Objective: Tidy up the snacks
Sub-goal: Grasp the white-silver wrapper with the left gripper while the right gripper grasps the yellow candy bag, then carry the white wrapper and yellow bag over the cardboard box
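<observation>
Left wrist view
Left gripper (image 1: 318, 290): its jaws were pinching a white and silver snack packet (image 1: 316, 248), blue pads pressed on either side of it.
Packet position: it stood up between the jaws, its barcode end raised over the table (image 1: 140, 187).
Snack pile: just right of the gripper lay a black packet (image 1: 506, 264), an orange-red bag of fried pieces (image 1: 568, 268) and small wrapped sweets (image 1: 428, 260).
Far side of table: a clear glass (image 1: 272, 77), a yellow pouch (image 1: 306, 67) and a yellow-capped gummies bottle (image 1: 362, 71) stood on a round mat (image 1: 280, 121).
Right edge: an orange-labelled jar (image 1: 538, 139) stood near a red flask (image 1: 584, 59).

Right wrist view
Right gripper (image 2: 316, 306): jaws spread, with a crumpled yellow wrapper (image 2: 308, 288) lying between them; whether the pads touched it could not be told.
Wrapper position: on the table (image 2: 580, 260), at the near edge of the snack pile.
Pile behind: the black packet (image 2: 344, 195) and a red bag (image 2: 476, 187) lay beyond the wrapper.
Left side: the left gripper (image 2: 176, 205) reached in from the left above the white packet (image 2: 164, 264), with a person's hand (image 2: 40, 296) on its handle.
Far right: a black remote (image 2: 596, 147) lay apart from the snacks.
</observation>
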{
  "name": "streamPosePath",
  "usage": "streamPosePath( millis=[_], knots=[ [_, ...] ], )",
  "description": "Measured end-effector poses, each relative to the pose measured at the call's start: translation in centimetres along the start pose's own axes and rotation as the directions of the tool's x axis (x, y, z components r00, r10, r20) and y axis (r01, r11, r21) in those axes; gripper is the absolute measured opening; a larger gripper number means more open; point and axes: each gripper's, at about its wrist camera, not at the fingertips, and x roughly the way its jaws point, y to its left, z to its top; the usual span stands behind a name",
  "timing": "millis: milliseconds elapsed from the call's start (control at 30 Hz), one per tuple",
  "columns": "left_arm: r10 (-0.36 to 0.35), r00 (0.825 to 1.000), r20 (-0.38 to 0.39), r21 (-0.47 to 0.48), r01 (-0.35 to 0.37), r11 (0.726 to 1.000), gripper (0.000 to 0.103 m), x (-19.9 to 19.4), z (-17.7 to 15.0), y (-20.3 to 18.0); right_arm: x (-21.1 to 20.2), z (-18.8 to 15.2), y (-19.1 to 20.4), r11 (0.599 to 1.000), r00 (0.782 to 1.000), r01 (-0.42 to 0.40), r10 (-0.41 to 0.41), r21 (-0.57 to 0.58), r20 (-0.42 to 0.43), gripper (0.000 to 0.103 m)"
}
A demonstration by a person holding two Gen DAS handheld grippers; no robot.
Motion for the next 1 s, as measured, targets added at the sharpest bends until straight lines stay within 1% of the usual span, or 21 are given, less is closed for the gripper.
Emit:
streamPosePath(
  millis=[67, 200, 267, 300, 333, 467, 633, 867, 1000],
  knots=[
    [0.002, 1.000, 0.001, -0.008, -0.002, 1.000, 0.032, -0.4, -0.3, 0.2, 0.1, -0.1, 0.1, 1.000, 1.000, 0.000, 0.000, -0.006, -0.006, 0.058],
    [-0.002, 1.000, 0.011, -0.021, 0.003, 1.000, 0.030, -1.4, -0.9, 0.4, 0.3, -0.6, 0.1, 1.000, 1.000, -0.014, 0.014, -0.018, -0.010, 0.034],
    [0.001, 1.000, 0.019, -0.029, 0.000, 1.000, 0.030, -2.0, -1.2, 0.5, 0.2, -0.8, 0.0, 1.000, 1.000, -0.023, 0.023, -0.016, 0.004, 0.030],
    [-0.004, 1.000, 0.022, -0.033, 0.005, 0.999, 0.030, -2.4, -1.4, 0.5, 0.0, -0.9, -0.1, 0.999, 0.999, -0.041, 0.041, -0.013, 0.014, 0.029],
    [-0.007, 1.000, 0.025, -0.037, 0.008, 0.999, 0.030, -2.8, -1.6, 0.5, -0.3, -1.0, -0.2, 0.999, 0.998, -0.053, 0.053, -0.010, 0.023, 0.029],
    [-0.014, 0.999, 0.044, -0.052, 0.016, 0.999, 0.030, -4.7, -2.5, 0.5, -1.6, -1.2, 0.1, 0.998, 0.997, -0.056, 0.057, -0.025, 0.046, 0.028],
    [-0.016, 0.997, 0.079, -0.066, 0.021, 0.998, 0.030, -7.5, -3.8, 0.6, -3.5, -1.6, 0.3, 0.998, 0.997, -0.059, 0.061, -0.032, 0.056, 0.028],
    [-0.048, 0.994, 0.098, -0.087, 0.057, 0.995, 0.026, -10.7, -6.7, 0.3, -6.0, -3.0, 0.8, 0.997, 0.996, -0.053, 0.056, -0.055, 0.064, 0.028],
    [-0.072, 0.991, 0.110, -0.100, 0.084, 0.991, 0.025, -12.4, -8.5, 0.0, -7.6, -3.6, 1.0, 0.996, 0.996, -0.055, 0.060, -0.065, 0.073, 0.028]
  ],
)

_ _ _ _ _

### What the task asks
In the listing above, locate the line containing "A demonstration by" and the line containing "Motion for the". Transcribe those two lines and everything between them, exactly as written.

### Result
A demonstration by a person holding two Gen DAS handheld grippers; no robot.
Motion for the next 1 s, as measured, targets added at the sharpest bends until straight lines stay within 1% of the usual span, or 21 are given, less is closed for the gripper.

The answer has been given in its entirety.